On 12/5/06, Ivan Krstić <krstic(a)solarsail.hcs.harvard.edu> wrote:
George Herbert wrote:
If there's anything currently in Google which
would seriously benefit
WMF, other than cash, it is likely that we could approach the right
people and get access to it.
WMF has, up to this point, been committed to building Wikipedia only
with free software. While it's exceedingly likely that we can obtain
some kind of privileged access to Google's technologies, it's also
almost certain those technologies would not be opened up to the public,
thus going against the principles at play here.
That said, there definitely are Google technologies that would be useful
to Wikipedia. BigTable and GFS are examples.
Google has emitted quite a bit of IP as freeware; it depends on whether it's
a key commercial competitive advantage for them or not.
I hadn't been familiar with BigTable, which is sort of annoying since I'm
rather familiar with [[Sybase IQ]], the commercial column-based database,
and I've done a bit of evangelizing of column-based databases since I heard
of the idea.
I do know of GFS rather well, from the technical papers level on up.
On first glance... GFS doesn't seem relevant to Wikimedia Foundation work.
GFS is all about giving common access to a very large, petabytes scale disk
store across a wide sea of systems. As I understand it, one whole
database+static content en.wikipedia dump is less than a terabyte, and can
fit on the local disks of a single 1-2U rack server. There's no reason for
there to be a giant shared filesystem if the dataset fits on one system's
local disk. Am I missing something?
A column based database (generalizing here) seems like a possible match for
our needs; in general, as I understand it, the wikipedia servers are getting
hit 99% plus reads, many fewer edits, in terms of the database access? If
that's true, then the database contents are more like a data warehousing job
(few updates, predominantly read operations), and column based databases
seem to be around 10x faster for data warehousing work.

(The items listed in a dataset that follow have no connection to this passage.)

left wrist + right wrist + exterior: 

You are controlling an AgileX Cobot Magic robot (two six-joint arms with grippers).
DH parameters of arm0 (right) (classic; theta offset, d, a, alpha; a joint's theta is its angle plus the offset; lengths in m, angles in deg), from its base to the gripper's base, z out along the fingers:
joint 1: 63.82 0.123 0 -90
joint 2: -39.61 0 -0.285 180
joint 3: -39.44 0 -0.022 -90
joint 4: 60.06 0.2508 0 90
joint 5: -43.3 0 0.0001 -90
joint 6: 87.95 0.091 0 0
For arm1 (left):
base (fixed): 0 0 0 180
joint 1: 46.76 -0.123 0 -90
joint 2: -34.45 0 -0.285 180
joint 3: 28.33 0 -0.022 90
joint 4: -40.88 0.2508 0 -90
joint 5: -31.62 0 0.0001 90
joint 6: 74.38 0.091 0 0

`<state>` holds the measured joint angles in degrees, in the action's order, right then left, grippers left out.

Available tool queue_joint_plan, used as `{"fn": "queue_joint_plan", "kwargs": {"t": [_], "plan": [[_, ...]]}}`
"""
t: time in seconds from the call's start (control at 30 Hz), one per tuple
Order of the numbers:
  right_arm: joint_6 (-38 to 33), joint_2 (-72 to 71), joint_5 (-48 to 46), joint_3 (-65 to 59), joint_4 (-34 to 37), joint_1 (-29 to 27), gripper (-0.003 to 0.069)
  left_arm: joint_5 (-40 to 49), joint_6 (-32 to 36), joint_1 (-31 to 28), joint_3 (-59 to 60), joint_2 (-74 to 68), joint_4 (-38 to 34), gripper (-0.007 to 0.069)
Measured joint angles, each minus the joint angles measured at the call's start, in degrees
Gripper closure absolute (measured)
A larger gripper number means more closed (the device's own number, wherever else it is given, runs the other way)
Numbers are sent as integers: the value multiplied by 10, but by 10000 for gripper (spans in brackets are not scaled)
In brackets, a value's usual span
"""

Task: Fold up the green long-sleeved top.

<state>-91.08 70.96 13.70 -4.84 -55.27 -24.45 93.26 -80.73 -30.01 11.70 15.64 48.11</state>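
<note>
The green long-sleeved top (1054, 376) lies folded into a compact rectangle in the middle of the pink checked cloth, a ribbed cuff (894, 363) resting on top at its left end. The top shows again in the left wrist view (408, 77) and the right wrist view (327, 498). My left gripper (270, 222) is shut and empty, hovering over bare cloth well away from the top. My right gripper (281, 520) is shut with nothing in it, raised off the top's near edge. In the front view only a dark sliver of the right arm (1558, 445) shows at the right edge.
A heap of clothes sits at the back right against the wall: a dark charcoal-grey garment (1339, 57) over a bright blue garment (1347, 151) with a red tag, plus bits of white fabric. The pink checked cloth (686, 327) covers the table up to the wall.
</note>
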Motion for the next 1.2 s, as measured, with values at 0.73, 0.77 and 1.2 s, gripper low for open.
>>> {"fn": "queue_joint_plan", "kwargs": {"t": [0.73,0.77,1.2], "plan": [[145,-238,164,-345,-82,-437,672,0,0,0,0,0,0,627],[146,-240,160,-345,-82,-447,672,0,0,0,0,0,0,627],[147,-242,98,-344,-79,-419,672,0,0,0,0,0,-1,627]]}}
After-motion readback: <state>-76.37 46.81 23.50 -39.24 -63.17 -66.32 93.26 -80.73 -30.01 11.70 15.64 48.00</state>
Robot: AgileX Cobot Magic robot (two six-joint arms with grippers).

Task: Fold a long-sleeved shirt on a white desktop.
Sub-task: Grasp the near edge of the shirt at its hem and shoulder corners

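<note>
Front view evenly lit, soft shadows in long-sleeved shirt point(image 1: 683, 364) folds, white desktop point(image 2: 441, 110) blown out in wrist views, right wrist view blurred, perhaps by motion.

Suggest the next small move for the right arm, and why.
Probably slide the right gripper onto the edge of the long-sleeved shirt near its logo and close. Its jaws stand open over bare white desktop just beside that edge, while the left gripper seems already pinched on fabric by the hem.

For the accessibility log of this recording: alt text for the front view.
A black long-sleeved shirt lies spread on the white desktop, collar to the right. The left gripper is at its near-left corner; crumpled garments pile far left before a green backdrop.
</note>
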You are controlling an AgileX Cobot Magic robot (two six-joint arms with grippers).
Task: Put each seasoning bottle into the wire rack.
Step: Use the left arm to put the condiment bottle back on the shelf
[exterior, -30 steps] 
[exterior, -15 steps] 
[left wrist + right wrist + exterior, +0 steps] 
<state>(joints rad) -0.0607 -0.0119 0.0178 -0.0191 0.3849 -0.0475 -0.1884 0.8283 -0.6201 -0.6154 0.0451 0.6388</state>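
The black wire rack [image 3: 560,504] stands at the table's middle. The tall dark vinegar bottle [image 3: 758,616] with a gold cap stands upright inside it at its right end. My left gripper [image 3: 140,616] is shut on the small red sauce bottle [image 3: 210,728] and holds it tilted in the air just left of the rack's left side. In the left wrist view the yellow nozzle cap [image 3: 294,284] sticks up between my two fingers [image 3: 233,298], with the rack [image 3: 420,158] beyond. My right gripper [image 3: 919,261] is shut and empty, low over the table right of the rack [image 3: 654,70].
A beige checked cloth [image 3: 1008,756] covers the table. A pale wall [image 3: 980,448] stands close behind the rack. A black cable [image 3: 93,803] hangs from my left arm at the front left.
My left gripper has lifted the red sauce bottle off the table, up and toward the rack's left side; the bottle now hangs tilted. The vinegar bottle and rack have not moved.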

The question I would have is whether the database scale is large enough to
justify that. If you can keep the indexes for the key tables in RAM all the
time, and given the only-few-hundred-GB database sizes now, I would hope
that we could, then the index in RAM beats disk access to a column in terms
of performance, and the database's disk layout is therefore a second order
effect.
Can WMF admins confirm that the DB servers are effectively keeping the DB
indexes cached in RAM now?
--
-george william herbert
george.herbert(a)gmail.com